Kahane served one term in the Knesset in the 1980s as head of the Kach party. It also called for a ban on intermarriage between Israeli Jews and Arabs.

Kahane's movement was subsequently banned from Israeli politics as racist. He was assassinated in 1990 in New York by an Egyptian-born American.

Netanyahu, 69, has been in power for the past decade. He is embroiled in multiple corruption allegations and faces a potential impending indictment, but denies any wrongdoing. Netanyahu also served as prime minister from 1996 to 1999.

Israelis vote for party lists of candidates for seats in the 120-member Parliament.

Recent polls project Likud winning about 30 seats, while Jewish Home and Jewish Power may not have enough support to enter Parliament on their own in the April 9 election. Together, the two small parties would likely cross the electoral threshold and capture several parliamentary seats.

Benny Gantz, a former army chief who is Netanyahu's main challenger, criticized the prime minister's courting of extremists. His Israeli Resilience party said: "Netanyahu lost touch with his Zionism and with his dignity."

Gantz and Yair Lapid, head of the Yesh Atid party, announced Thursday that they were joining forces.
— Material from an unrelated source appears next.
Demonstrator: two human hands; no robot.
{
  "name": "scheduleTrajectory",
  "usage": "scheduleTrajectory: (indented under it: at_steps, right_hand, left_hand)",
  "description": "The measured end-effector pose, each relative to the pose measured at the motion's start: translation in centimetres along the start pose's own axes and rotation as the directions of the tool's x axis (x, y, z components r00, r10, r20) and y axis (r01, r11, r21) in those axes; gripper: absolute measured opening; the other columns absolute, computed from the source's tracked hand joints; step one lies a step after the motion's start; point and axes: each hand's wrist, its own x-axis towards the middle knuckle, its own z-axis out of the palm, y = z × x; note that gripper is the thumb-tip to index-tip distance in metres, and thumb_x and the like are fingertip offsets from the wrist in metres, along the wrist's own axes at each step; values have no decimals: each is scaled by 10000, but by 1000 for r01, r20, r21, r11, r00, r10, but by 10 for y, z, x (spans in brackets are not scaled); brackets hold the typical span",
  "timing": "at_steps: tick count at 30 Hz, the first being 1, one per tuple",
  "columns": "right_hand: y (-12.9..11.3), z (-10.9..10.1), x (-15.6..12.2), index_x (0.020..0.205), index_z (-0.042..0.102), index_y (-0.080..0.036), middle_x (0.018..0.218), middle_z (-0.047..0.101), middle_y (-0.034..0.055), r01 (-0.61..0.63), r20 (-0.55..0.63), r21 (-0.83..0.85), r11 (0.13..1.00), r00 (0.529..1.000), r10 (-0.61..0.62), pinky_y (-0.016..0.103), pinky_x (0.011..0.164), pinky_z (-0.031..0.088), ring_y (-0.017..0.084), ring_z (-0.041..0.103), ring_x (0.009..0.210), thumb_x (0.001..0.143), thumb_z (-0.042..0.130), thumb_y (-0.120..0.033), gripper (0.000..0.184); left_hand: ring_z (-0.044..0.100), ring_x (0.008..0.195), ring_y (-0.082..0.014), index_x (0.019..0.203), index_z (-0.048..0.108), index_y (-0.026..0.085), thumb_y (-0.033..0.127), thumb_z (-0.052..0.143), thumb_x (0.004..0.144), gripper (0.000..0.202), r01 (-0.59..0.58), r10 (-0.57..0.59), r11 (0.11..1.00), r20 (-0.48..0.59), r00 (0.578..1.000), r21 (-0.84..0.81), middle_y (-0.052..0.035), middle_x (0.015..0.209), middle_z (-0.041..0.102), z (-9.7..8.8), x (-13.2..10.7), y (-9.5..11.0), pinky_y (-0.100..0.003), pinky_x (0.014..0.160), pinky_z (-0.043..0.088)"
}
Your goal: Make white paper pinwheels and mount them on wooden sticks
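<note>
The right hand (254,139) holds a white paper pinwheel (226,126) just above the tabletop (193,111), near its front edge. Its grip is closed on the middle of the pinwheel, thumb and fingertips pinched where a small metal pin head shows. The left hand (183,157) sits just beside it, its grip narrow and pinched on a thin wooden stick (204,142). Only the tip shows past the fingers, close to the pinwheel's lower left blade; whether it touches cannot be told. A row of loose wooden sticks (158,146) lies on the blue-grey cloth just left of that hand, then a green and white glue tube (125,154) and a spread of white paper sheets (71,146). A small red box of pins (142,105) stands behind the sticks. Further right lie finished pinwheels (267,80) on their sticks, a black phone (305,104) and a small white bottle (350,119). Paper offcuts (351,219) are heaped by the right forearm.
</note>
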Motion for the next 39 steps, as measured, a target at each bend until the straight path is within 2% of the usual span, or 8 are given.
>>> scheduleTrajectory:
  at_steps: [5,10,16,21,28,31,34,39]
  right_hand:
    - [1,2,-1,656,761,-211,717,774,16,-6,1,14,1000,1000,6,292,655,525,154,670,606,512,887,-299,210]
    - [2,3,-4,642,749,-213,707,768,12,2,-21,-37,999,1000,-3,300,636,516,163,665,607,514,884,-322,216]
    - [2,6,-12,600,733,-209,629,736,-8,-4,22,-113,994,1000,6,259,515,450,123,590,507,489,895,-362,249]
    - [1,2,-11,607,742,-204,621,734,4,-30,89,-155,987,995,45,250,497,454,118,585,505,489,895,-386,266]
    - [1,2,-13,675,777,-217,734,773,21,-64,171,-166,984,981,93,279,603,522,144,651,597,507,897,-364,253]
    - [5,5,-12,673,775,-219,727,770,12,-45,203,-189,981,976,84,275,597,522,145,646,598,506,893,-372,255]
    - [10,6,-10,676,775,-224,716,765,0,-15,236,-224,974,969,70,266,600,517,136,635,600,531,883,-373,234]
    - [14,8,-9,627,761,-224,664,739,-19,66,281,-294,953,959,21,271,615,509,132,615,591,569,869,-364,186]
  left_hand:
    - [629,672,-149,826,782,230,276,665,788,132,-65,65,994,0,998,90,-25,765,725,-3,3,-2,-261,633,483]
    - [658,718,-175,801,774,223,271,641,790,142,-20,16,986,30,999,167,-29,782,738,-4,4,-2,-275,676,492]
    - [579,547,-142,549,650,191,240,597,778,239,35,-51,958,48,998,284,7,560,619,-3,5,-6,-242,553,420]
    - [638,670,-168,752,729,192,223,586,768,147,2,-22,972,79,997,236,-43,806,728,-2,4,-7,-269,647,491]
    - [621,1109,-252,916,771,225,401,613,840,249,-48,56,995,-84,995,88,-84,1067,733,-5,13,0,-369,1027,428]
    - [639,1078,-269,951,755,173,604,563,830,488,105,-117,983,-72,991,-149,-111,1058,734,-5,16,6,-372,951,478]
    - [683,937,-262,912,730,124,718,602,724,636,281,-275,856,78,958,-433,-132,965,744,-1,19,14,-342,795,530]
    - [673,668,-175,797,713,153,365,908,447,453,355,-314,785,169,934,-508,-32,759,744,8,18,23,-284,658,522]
In a statement, the two centrists said they were "motivated by national responsibility."

Under their unity arrangement, the two agreed to a rotation leadership should they come to power under which Gantz would first serve as prime minister and would then be replaced by Lapid after two and a half years.

The new party would "bring forth a cadre of security and social leaders to ensure Israel's security and to reconnect its people and heal the divide within Israeli society," they said, in a dig at Netanyahu.

Image: Benny Gantz and Yair Lapid
Parties led by Benny Gantz, left, and Yair Lapid had teamed up ahead of Israel's April 9 election.Thomas Coex / AFP - Getty Images

Even if their joint list surpasses Likud at the ballot box, it is not guaranteed to form the next government unless it can garner a parliamentary majority by forming a collation with other parties. But the dramatic merger seems enough to make the election a real fight for Netanyahu.

"For the first time since 2009, we have a competitive race for the premiership and this is the result of the emergence of this new centrist force," said Yohanan Plesner, a former lawmaker and president of the non-partisan Israel Democracy Institute.